One example of this is the actuarial consultancy and software business, built from the prior Tillinghast, Watson Wyatt, and EMB operations – now rebranded as Risk Consulting & Software or RCS – that continues to operate within the larger Willis Towers Watson group.

“RCS is working with the same clients and prospects that we are, along two different but complementary angles,” James Kent, co-president for Willis Re and president of Willis Re North America, said.

“We’re generally working at the cedant’s C-suite and ceded re level around reinsurance structuring, and our colleagues at RCS are working at the actuarial and advisory level on issues such as capital modelling, reserve analysis, pricing and predictive modelling. Our new joined-up model means that Willis Towers Watson is able to talk right across the spectrum of risk with an insurance company.”

As Kent explained, the merger of Willis with Towers Watson means the combined group is now able to assist insurers in every aspect of their business.

“There’s no increase to the scale of Willis Re – Towers Watson didn’t have a reinsurance broking business that we could bolt onto ours and say “We’re growing our market share because we’ve just acquired a reinsurance broker”.  Instead, what the merger brings us is something different and complementary: a reinsurance broker allied with a risk consultant and software provider.”

Many of the strong relationships that Willis Re has with the largest global insurance firms are now augmented by relationships established by the former Towers Watson.

But Kent believes there are still significant opportunities for both Willis Re and the other Willis Towers Watson businesses to reap the benefits of cross-selling their services.

“Some of our insurance clients already have significant in-house capabilities, whether that’s in enterprise risk management or investments or predictive modelling; our colleagues in RCS can still offer valuable support, but perhaps at a less intensive level.  On the other hand many of our clients and prospects have challenges in those areas and they need help with predictive modelling to improve underwriting profitability, they need enhanced capital modelling to better understand how to manage risk and they also need software to support these functions.   Many insurers are looking to replace outdated legacy systems,” said Kent.

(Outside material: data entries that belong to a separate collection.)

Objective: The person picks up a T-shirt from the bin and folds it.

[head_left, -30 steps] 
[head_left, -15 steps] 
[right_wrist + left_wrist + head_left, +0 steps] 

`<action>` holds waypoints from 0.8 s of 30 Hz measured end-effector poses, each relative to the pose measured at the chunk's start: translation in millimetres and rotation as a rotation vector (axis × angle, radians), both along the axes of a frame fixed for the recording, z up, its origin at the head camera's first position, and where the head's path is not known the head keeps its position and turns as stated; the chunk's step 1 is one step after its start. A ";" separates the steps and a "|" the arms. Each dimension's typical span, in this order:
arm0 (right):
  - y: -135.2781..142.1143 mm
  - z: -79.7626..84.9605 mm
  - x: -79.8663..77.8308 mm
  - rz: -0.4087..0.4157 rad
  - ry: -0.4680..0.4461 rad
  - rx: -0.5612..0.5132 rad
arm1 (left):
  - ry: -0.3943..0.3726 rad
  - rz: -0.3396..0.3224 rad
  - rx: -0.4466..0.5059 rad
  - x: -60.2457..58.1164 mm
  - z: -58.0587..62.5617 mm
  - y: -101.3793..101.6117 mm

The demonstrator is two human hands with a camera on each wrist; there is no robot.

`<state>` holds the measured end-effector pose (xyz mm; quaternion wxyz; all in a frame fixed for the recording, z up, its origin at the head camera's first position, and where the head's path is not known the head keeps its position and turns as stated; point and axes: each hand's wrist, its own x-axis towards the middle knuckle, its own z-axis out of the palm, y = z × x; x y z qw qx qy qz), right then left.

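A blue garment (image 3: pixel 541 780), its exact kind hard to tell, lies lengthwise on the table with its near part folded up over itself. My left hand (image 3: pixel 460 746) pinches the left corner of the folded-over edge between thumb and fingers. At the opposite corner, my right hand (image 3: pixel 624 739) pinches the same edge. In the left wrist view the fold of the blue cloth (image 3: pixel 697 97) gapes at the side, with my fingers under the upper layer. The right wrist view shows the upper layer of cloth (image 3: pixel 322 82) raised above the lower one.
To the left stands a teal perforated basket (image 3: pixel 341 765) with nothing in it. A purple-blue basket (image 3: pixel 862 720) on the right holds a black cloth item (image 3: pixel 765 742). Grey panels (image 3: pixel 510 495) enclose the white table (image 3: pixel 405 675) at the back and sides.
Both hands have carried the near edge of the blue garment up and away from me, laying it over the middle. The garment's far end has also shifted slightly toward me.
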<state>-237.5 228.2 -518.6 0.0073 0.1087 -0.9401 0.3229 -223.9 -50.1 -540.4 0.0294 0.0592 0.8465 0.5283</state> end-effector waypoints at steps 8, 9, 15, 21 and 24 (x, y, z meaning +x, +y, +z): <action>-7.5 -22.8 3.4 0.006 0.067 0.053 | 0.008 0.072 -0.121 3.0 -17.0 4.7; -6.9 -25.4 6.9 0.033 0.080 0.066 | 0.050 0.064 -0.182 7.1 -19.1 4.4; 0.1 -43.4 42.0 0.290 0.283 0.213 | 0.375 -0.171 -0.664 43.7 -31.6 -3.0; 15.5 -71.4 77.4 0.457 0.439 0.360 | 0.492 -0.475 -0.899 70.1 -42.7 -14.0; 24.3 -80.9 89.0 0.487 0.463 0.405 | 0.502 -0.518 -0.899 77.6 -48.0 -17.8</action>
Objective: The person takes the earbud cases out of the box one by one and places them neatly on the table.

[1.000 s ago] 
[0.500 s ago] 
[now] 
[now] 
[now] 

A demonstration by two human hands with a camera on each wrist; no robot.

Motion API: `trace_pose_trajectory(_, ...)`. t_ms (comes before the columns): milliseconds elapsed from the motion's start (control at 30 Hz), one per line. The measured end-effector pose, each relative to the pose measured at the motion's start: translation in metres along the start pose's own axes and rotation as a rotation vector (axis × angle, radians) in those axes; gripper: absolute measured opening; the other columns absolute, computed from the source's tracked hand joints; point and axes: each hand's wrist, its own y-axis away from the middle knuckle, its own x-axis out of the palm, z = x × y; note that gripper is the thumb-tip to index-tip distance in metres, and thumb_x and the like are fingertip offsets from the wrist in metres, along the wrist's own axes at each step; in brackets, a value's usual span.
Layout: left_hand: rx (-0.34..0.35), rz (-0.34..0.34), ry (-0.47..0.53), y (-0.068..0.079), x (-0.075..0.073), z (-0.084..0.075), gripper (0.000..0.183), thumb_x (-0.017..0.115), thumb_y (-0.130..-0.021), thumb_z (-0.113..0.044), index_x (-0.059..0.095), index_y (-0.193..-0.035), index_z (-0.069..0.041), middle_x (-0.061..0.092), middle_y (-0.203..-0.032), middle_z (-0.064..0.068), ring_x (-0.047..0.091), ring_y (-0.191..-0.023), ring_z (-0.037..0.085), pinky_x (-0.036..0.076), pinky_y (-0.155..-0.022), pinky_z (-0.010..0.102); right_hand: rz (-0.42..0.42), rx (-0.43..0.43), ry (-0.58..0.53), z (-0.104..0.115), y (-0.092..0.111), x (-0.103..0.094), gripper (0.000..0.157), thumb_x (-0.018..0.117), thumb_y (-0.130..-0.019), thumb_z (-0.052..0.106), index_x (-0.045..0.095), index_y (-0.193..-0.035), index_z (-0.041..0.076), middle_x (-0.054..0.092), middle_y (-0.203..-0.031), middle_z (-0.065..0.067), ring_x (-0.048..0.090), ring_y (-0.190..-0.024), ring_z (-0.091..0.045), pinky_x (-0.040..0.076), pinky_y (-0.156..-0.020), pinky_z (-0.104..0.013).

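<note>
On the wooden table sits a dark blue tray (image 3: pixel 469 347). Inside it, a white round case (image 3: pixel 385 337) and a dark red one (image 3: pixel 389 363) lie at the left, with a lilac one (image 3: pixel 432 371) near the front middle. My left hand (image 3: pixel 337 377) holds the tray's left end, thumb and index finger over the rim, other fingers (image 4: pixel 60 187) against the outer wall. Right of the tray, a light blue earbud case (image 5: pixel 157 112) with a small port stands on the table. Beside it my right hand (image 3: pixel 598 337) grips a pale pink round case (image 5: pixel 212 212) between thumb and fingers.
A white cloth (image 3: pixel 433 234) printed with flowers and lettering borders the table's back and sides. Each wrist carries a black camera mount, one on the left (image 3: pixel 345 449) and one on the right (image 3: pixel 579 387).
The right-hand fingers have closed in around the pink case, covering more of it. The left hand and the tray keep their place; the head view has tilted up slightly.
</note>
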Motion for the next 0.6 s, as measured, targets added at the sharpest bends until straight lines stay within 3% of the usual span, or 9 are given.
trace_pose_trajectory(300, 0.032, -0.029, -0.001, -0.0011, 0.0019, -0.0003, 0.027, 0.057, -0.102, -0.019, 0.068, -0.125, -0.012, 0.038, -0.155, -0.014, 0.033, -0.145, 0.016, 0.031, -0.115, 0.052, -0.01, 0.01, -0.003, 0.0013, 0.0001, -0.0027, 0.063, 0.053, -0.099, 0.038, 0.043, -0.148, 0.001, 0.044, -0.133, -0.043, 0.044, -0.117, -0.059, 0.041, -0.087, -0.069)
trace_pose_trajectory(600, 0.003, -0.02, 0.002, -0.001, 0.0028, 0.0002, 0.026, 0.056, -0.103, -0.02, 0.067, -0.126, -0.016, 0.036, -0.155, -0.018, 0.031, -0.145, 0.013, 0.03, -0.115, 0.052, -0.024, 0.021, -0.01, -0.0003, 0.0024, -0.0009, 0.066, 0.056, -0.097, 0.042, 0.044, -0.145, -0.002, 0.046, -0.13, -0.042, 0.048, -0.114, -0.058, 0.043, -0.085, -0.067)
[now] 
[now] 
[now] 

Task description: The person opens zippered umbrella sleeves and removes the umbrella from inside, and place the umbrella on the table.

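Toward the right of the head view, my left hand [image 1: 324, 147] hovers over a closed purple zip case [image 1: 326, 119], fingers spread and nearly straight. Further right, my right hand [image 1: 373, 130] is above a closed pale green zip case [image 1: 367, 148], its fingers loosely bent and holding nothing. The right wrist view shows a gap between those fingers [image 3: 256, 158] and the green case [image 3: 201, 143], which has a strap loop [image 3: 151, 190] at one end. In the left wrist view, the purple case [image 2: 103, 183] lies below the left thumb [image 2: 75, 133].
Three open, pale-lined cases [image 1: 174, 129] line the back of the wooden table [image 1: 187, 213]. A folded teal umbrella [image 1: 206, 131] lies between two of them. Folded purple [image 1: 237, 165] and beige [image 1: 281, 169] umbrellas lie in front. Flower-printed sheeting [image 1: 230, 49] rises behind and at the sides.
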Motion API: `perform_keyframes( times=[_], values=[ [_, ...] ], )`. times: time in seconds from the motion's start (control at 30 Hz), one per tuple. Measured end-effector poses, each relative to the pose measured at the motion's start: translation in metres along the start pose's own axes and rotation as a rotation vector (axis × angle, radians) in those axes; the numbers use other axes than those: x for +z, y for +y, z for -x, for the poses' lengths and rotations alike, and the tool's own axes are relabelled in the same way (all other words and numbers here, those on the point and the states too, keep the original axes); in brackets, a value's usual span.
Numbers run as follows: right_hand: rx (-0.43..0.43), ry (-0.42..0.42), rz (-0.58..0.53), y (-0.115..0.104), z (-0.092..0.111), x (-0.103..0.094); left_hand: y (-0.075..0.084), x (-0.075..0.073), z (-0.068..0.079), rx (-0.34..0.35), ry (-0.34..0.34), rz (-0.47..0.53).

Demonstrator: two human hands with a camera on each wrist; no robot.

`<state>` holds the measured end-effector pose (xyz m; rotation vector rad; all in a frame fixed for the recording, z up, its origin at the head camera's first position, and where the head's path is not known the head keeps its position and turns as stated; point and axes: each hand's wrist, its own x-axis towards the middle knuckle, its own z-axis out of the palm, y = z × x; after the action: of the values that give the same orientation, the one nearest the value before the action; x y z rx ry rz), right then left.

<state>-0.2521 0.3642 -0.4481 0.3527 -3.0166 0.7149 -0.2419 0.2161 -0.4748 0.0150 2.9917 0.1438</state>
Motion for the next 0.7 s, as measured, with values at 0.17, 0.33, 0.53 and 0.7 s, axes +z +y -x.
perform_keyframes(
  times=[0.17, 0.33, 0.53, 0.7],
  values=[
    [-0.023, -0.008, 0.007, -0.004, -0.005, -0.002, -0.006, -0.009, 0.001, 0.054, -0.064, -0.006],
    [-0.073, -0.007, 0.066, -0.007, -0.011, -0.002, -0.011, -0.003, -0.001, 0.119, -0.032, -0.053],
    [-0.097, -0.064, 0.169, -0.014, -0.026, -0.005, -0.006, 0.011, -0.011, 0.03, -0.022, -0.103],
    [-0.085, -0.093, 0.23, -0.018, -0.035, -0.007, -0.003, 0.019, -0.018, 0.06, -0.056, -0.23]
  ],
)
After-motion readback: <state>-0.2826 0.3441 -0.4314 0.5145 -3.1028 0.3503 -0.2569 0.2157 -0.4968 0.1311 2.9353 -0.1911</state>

“When you look at all of that, we’re seeing some really strong traction, particularly in the regional and specialty business, and that’s led to some notable wins,” Kent added. “Many companies want to use RCS because it’s got such great tools and expertise to help their businesses, and with the Willis Re team joined up with the RCS team, we’re seeing immediate wins with both new and existing clients. That means increased revenue to Willis Towers Watson, because RCS is a fee-based consultancy.  Besides the benefits of a joined-up offering, Willis Re clients enjoy preferred pricing on RCS services and software, so that’s another incentive to do business with the group.”

As Willis Re’s president for North America explained, it is not only the RCS business where Willis Re can benefit from the legacy Towers Watson’s relationships with certain clients.

“It’s not just RCS – some insurance companies have a strong relationship with the human capital and employee benefits part of the Towers Watson business, which can significantly shorten our sales cycle,” said Kent. “We’ve already made sales following introductions from other parts of the Willis Towers Watson group to companies where Willis Re didn’t have a particularly strong relationship before.”

Because of the challenges facing the industry, Kent said the timing of the tie-up between Willis and Towers Watson could not be better.

“We feel it’s added a different dimension to our business; both Willis Re and RCS are seeing the benefits of what we’re trying to do by joining up,” he said.

“The businesses are complementary, and as our CEO John Haley has said, it’s a merger of scope, not scale. Scope is something that really matters to a lot of our clients right now and the merger means that we can now really help them across the entirety of their business.”